Saturday, 15 July 2006

A Plume Runs through it: Elucidating the Soil Carbon Cycle Using Enriched Radiocarbon Additions.

Christopher Swanston1, Paul Hanson2, Susan E. Trumbore3, Philip Jardine2, Julie Jastrow4, Margaret Torn5, Wilfred Post2, and Charles T. Garten2. (1) Center for Accelerator Mass Spectrometry, Lawrence Livermore National Laboratory, PO Box 808, L-397, Livermore, CA 94551, (2) Oak Ridge National Laboratory, Bethel Valley Rd, Oak Ridge, TN 37831, (3) Univ of California, Irvine, 204 Physical Sciences Research Facility, Irvine, CA 92697-3100, (4) Argonne National Laboratory, 9700 South Cass Avenue, Argonne, IL 60439, (5) Lawrence Berkeley National Laboratory, 1 Cyclotron Road, Berkeley, CA 94720

The Enriched Background Isotope Study (EBIS) takes advantage of an extraordinary opportunity: tracing a large atmospheric pulse of enriched radiocarbon through an entire forest ecosystem on the Oak Ridge Reservation (ORR) in eastern Tennessee.  During the summer of 1999, emissions from a local incinerator added a large pulse of 14CO2 to the local atmosphere, which was subsequently fixed by photosynthesizing vegetation and incorporated into leaves, stems, and roots.  Fallen leaves were collected from 14C-enriched and near-background areas of the ORR in the fall of 2000.  These litter sources were deployed in a reciprocal litter transplant experiment.  Highly enriched leaves were placed in background-14C stands for three consecutive years, while background-14C leaves were placed in highly enriched stands.  The combination of local 14C gradients and litter manipulations has allowed researchers to trace the flux of enriched 14C from known sources (leaves, roots) through various soil carbon pools, giving us insights into the sources, movement, and stabilization of soil carbon.   

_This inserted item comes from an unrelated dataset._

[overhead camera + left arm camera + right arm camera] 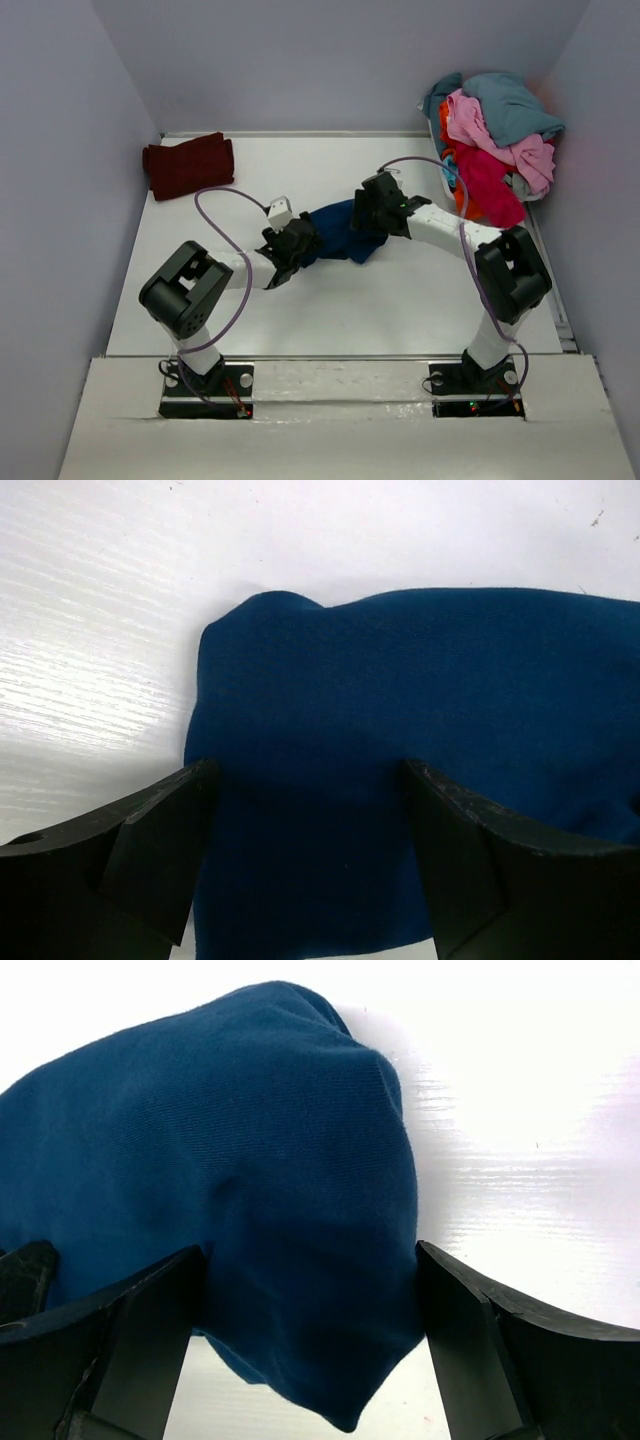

Radiocarbon flux through these soils is characterized using numerous approaches, including measurement of radiocarbon in bulk organic and mineral soils, dissolved and particulate organic matter, microbial biomass, organo-mineral complexes, and soil gas.  A common theme emerges from the results of each of these approaches: recent inputs to the mineral soil carbon cycle appear to be dominated by root litter, whereas canopy litter contributes to a largely independent surface carbon cycle.  For example, litter input has had negligible impact on bulk soil 14C values, and only marginal impact on the most responsive particulate carbon pools.  Conversely, bulk mineral soils with 14C-enriched roots are rapidly enriched in radiocarbon, as are nearly all of the component carbon pools.  Likewise, microbial biomass and belowground gas measurements do not reflect enriched litter values, but quickly respond to root enrichment.  Dissolved organic carbon responded quickly to enriched litter input, with high values visible even in the lower profile; however, the total amount of carbon transported via soil water was quantitatively small.  The combined observations suggest that soil carbon cycling in eastern deciduous hardwood forest soils might be better characterized as a two-compartment system with surface litter inputs representing the primary carbon source for an organic-layer carbon cycle, and root litter inputs the primary carbon source for a mineral-soil carbon cycle.